We set nested dropout to \( K\sim\mathrm{Geom}(p) \) with \( p=1/50 \), so that \( K_{\mathrm{target}}=\mathbb{E}(K)=50 \) can provide a generous latent budget. With no additional penalty on \( \mathbf{D} \), the fitted scales \( {d_i} \) decay rapidly (first column of Figure S1, Appendix A of manuscript).
We define the effective dimension as the smallest \( K \) such that \( \sum_{i=1}^{K} d_i \geq 0.95\sum_{i=1}^{D} d_i \), which yields \( K_{\mathrm{eff}}=30 \) in this run. As expected (Figure 3A), simulated frames in data space (\( \tau=1 \)) track the ground-truth ball location over time, while the corresponding rollouts in compressed space ( \( \tau=0 \), embedded in image space) provide a nearly identical image.
Moreover, the simulated latent trajectory in the first three coordinates of \( \boldsymbol{\tilde{\mu}} \) forms a smooth closed loop (Figure 3B), consistent with the underlying periodic motion.
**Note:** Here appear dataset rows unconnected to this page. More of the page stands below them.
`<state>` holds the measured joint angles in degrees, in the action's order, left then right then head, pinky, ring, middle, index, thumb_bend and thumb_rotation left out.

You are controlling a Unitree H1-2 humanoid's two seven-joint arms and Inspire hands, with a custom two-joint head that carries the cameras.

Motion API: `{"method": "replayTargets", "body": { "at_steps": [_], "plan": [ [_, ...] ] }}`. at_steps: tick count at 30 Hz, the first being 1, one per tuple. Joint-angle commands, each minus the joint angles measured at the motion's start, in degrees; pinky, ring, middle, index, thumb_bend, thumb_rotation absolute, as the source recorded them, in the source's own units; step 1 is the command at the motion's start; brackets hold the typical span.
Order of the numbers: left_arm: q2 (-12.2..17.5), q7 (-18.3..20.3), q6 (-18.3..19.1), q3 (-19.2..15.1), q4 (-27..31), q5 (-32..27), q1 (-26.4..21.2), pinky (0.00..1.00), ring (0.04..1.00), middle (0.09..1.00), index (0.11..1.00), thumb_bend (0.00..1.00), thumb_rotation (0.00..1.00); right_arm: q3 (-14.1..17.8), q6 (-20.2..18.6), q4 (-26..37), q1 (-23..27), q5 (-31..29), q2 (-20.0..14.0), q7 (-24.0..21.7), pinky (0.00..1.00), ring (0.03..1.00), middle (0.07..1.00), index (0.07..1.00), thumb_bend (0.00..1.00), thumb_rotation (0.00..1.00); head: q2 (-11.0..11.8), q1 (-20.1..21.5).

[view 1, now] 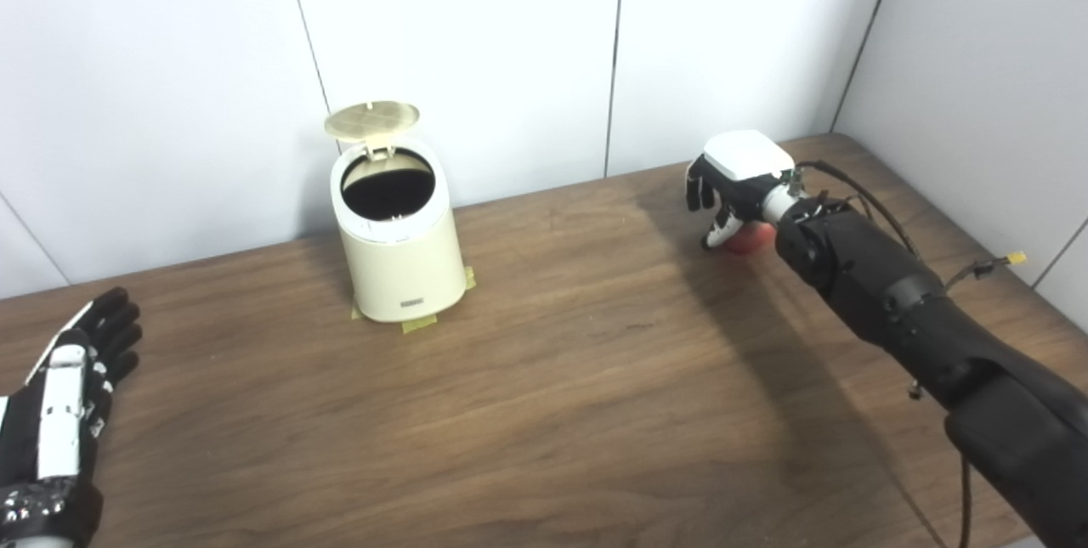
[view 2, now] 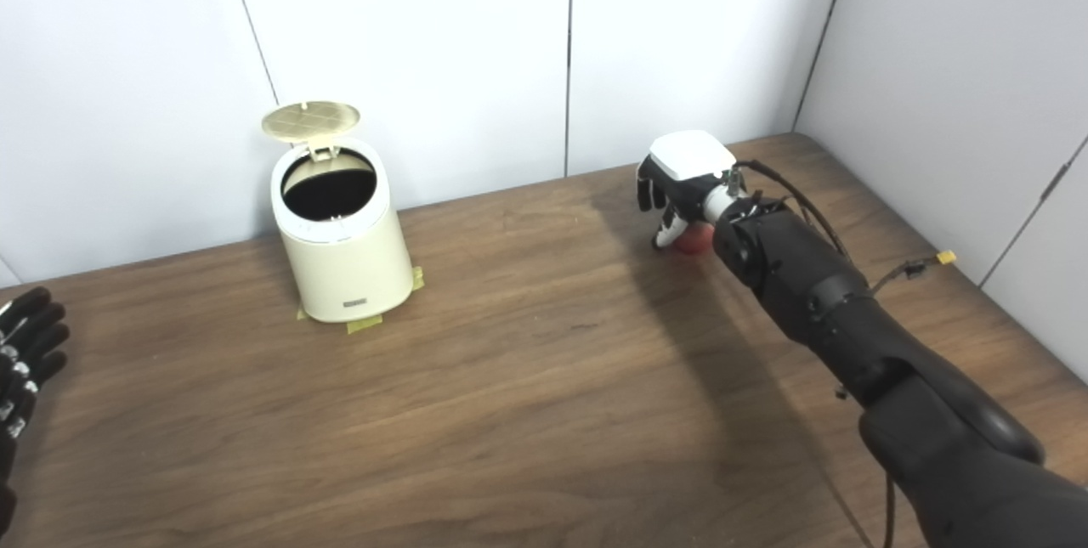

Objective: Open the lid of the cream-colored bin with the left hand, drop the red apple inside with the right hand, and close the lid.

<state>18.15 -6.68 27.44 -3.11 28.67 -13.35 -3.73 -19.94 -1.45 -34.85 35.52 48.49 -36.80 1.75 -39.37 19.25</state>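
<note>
apple [view 1: 748,240] and right hand [view 1: 733,189] sit together at the right of the frame: the red fruit lies directly under the palm, mostly hidden, with the fingers [view 1: 718,229] curled down around it, though whether they actually clamp it i cannot tell. cream-colored bin [view 1: 398,234] stands well apart at centre left, its lid [view 1: 372,119] already tipped up and back, mouth open upward. so the carry must run leftward across the wooden table [view 1: 552,378]. left hand [view 1: 64,412] rests spread and empty at the lower left edge. count: one apple, one bin, one lid, two hands.
</note>
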Motion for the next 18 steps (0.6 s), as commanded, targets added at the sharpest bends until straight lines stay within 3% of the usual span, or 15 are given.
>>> {"method": "replayTargets", "body": {
  "at_steps": [1,11,18],
  "plan": [
    [1.6,-1.6,-0.5,0.3,2.0,-0.9,-1.5,0.88,0.896,0.883,0.867,0.16,1.0,1.3,0.9,-0.2,2.5,-0.7,-0.9,3.1,0.44,0.417,0.516,0.485,0.52,0.0,0.0,0.0],
    [4.1,-4.7,-0.5,2.0,1.9,-3.8,-2.1,0.88,0.884,0.869,0.851,0.16,1.0,0.8,-0.4,-0.4,2.5,-0.7,-0.6,2.5,0.44,0.41,0.516,0.489,0.52,0.0,0.0,0.0],
    [4.8,-5.3,-0.5,2.5,1.6,-4.6,-2.8,0.9,0.881,0.864,0.854,0.12,1.0,2.3,-0.1,0.6,1.9,-3.1,-0.7,2.5,0.44,0.404,0.505,0.502,0.52,0.0,0.0,0.2]
  ]
}}
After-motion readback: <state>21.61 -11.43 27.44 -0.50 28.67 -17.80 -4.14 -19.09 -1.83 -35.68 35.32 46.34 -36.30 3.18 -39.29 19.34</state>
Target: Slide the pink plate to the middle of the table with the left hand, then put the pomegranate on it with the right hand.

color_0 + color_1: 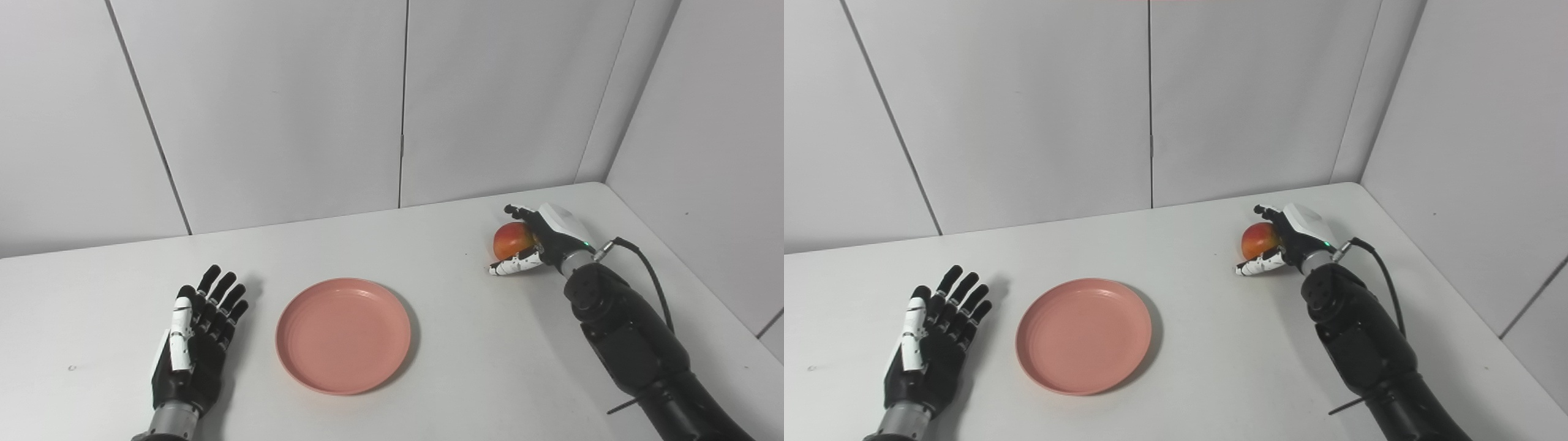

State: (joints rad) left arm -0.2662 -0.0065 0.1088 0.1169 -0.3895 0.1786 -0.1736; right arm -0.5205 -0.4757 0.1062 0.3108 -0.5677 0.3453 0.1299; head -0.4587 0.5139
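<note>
The pink plate (343, 334) lies flat on the white table, near its middle and toward the front. Left of it my left hand (197, 334) rests palm up with fingers spread, a short gap from the plate's rim and holding nothing. At the far right the red-orange pomegranate (512, 239) sits on the table inside my right hand (539, 239). The fingers curve over its top and back and the white thumb lies under its front. Whether they press on the fruit does not show.
The white table (429, 380) meets grey wall panels at the back and on the right. The right arm's black cable (649, 275) loops beside the forearm near the table's right edge.
</note>
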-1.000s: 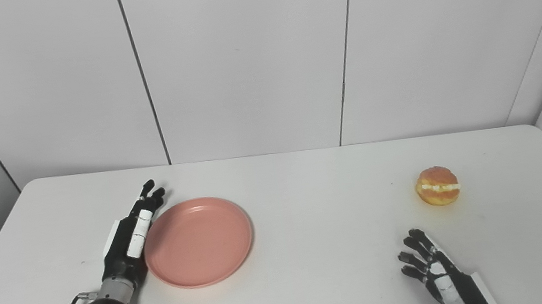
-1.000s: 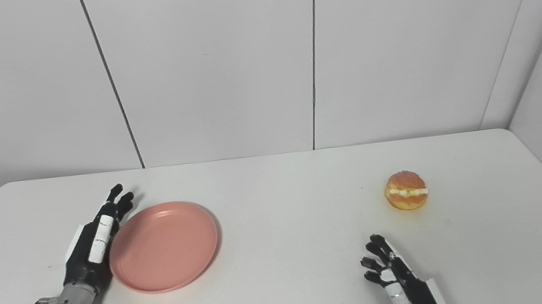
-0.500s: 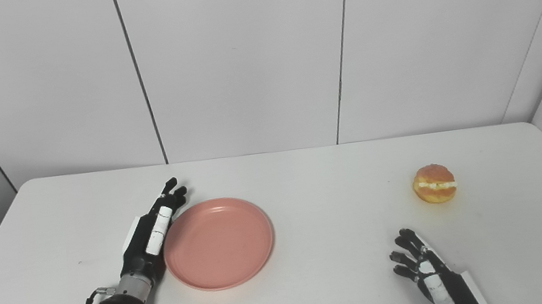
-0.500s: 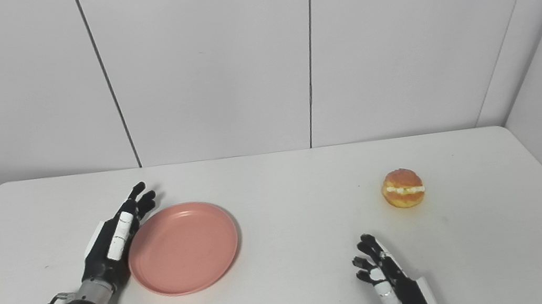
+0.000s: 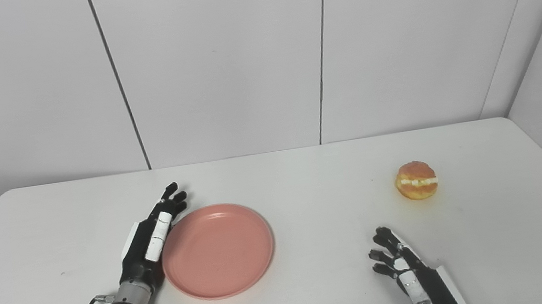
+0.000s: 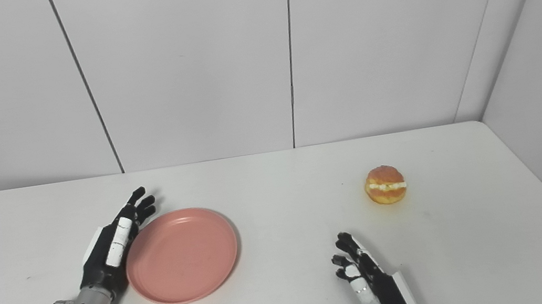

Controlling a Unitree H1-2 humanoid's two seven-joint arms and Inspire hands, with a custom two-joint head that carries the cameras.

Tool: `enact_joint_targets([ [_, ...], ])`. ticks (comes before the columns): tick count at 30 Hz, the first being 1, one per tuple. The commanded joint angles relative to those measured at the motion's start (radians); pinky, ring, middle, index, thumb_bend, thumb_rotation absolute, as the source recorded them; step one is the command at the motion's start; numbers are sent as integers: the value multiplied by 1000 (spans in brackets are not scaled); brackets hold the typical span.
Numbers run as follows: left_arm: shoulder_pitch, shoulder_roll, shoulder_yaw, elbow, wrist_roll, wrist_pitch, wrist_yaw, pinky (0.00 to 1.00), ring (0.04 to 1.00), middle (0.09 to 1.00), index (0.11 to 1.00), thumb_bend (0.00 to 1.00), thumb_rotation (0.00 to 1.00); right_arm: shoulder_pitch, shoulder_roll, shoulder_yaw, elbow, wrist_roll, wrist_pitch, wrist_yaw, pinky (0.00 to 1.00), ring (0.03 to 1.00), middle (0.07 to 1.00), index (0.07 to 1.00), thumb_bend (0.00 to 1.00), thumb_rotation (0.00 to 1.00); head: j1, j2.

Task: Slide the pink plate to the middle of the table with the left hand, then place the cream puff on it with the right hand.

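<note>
At far left, the left robot hand [image 5: 148, 241] lies low over the white counter [image 5: 306, 179], its arm entering from the bottom edge. The hand is released: it grasps nothing, and its dark fingers [image 5: 171, 198] extend straight and slightly apart toward the rear wall. Its inner edge lies against the left rim of the pink plate [image 5: 217, 250]; whether the two actually touch cannot be resolved from these views.

The pink plate rests flat on the counter, left of the counter's centre, upright, with nothing on it. Its shallow raised rim is visible all round.

Right of centre, near the front edge, the right robot hand [image 5: 404, 268] rises from the bottom of the frame. It too is released, with fingers [image 6: 346, 250] spread and somewhat curled, grasping nothing. It stands well apart from the plate.

Farther right and toward the rear, the cream puff [image 5: 416, 181] sits alone on the counter: a round golden-brown pastry with a pale band of filling across its middle. It lies beyond and to the right of the right robot hand, untouched by it.

Behind the counter, pale wall panels [image 5: 215, 59] with dark vertical seams close the scene.
</note>
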Motion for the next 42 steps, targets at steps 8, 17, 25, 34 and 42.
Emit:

In further experiments imposing additional shrinkage on \( \mathbf{D} \) (Figure 4; Figure S1, Appendix A of manuscript), we found that inferred dynamics and latent spaces were reproducible across runs. This is expected given that our model produces identifiable representations by construction, with additional cross-run stability checks in Figure 8.
For these and subsequent experiments (cf. Sections 4.2-4.4) we compare DCF against several other competing approaches, namely VAEs (Kingma & Welling, 2014; Rezende et al., 2014), MARBLE (Gosztolai et al., 2025), LFADS (Pandarinath et al., 2018), DMD (Kutz et al., 2016), T-PHATE (Busch et al., 2023), and CEBRA (Schneider et al., 2023). For larger datasets, we could only train T-PHATE, which needs to load everything into memory, on a subset of data. Results for these models on the balls dataset are shown in Figure 5. Surprisingly, several of these models struggled to identify a simple, low-dimensional manifold underlying the data.
4.2 Neural Data
We evaluated DCF on a dataset comprising population neural activity from a center-out reach task performed by nonhuman primates (592 training trials, 197 held-out test trials; Pei et al., 2021). Each trial’s data consisted of smoothed spike counts from 137 neurons over 100 time steps. All methods in Table 1 used the same train/test split and neural time window, with cursor velocity used only afterward for downstream linear decoding.
| DCF (ours) | 0.304 (0.020, 0.505) |
| VAE* | 0.242 (0.041, 0.427) |
| MARBLE* | 0.195 (-0.083, 0.336) |
| LFADS | 0.311 (0.093, 0.416) |
| DMD* | 0.014 (-0.157, 0.128) |
| T_PHATE* | -0.012 (-0.152, 0.010) |
| CEBRA* | 0.202 (0.010, 0.294) |
For this experiment, the encoder feature map \( \boldsymbol{\mu}_{\boldsymbol{\psi}}(\mathbf{x}) \), the compressive flow \( \mathbf{u}_{\boldsymbol{\phi}} \), and the dynamical flow \( \mathbf{v}_{\boldsymbol{\theta}} \) were all parameterized by multilayer perceptrons (MLPs) with depth 4 and width 256. We use a lag-10 dynamical history (\( h=10 \)) and nested dropout \( p=1/50 \) for all reported results.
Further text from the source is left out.